YOUR INSTRUCTIONS
Leave out the pictures, and retype the remaining data exactly.

MATERIAL PROVIDED
☆ ☆ ☆ ☆ ☆

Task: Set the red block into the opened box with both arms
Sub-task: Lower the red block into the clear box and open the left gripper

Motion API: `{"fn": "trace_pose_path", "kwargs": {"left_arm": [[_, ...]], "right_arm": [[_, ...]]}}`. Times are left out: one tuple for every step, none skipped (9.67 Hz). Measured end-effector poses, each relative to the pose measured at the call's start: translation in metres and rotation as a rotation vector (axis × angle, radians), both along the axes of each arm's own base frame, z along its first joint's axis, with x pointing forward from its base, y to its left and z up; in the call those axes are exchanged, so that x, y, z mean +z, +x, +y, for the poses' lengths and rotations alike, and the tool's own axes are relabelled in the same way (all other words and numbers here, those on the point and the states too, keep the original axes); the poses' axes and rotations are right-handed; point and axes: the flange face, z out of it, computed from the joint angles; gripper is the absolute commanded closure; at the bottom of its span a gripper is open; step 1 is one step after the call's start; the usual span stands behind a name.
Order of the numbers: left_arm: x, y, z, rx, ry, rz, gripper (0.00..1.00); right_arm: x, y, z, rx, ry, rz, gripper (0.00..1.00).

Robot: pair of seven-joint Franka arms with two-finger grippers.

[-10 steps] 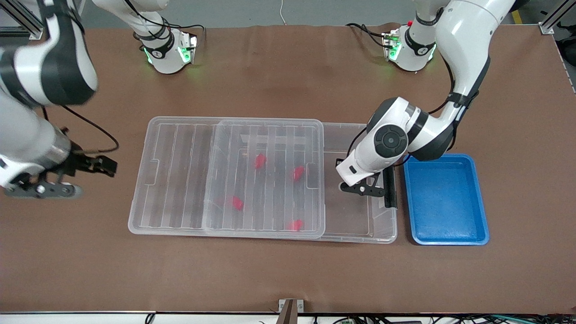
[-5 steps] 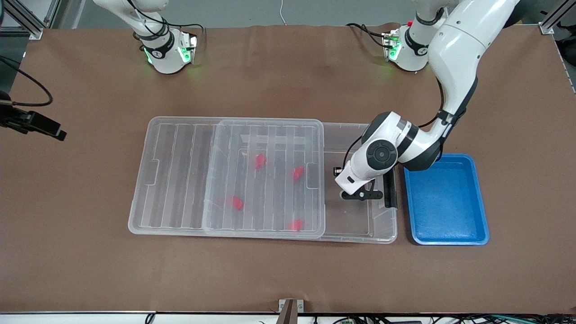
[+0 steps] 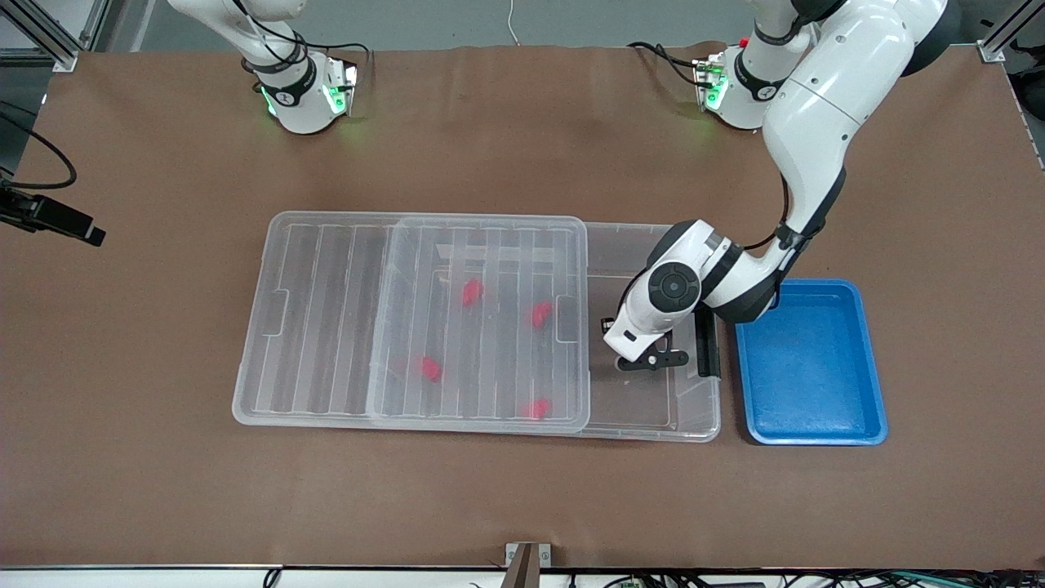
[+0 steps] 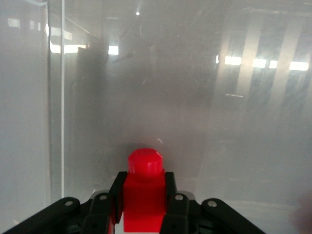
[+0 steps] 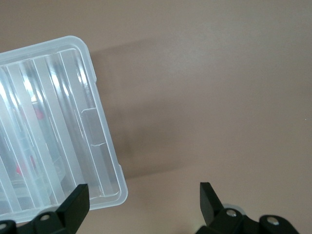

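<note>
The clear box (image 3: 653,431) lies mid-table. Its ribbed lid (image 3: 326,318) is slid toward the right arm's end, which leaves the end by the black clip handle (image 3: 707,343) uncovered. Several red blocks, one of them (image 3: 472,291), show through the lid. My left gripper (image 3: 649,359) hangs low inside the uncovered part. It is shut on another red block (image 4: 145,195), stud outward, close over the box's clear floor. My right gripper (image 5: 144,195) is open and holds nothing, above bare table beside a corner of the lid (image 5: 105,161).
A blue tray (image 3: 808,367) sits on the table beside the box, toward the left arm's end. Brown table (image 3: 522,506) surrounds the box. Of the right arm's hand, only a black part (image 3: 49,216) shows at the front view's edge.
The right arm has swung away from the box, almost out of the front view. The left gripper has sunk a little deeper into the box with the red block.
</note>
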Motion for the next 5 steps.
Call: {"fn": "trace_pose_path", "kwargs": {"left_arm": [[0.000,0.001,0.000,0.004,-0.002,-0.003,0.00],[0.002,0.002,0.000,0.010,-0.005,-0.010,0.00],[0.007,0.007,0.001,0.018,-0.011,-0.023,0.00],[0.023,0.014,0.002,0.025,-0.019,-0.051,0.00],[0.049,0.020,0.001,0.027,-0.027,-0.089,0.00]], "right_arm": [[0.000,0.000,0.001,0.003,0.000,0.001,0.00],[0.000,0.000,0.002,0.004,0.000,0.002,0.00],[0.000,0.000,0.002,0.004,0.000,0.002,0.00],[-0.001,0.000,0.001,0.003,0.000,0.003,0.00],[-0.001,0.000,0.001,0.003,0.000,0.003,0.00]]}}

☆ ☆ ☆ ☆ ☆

WRITTEN ANSWER
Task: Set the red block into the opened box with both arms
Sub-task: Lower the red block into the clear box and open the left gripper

Motion API: `{"fn": "trace_pose_path", "kwargs": {"left_arm": [[_, ...]], "right_arm": [[_, ...]]}}`. Times are left out: one tuple for every step, none skipped (9.67 Hz). Measured end-effector poses, each relative to the pose measured at the call's start: translation in metres and rotation as a rotation vector (axis × angle, radians), both along the axes of each arm's own base frame, z along its first joint's axis, with x pointing forward from its base, y to its left and z up; in the call those axes are exchanged, so that x, y, z mean +z, +x, +y, for the poses' lengths and rotations alike, and the tool's own axes are relabelled in the same way (all other words and numbers here, those on the point and the states too, keep the original axes); the poses' axes and rotations are right-handed; point and axes: the flange face, z out of it, computed from the joint angles; gripper is the absolute commanded closure; at the bottom of its span a gripper is open; step 1 is one step after the call's start; the usual span stands behind a name.
Order of the numbers: left_arm: x, y, z, rx, ry, rz, gripper (0.00..1.00); right_arm: x, y, z, rx, ry, rz, gripper (0.00..1.00).

Robot: pair of seven-joint Franka arms with two-finger grippers.

[-10 steps] 
[-5 steps] 
[+0 steps] 
[+0 steps] 
[+0 steps] 

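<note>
The clear box (image 3: 653,431) lies mid-table. Its ribbed lid (image 3: 326,318) is slid toward the right arm's end, which leaves the end by the black clip handle (image 3: 707,343) uncovered. Several red blocks, one of them (image 3: 472,291), show through the lid. My left gripper (image 3: 649,359) hangs low inside the uncovered part. It is shut on another red block (image 4: 145,195), stud outward, close over the box's clear floor. My right gripper (image 5: 144,195) is open and holds nothing, above bare table beside a corner of the lid (image 5: 105,161).
A blue tray (image 3: 808,367) sits on the table beside the box, toward the left arm's end. Brown table (image 3: 522,506) surrounds the box. Of the right arm's hand, only a black part (image 3: 49,216) shows at the front view's edge.
The right arm has swung away from the box, almost out of the front view. The left gripper has sunk a little deeper into the box with the red block.
</note>
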Motion for the next 5 steps.
Call: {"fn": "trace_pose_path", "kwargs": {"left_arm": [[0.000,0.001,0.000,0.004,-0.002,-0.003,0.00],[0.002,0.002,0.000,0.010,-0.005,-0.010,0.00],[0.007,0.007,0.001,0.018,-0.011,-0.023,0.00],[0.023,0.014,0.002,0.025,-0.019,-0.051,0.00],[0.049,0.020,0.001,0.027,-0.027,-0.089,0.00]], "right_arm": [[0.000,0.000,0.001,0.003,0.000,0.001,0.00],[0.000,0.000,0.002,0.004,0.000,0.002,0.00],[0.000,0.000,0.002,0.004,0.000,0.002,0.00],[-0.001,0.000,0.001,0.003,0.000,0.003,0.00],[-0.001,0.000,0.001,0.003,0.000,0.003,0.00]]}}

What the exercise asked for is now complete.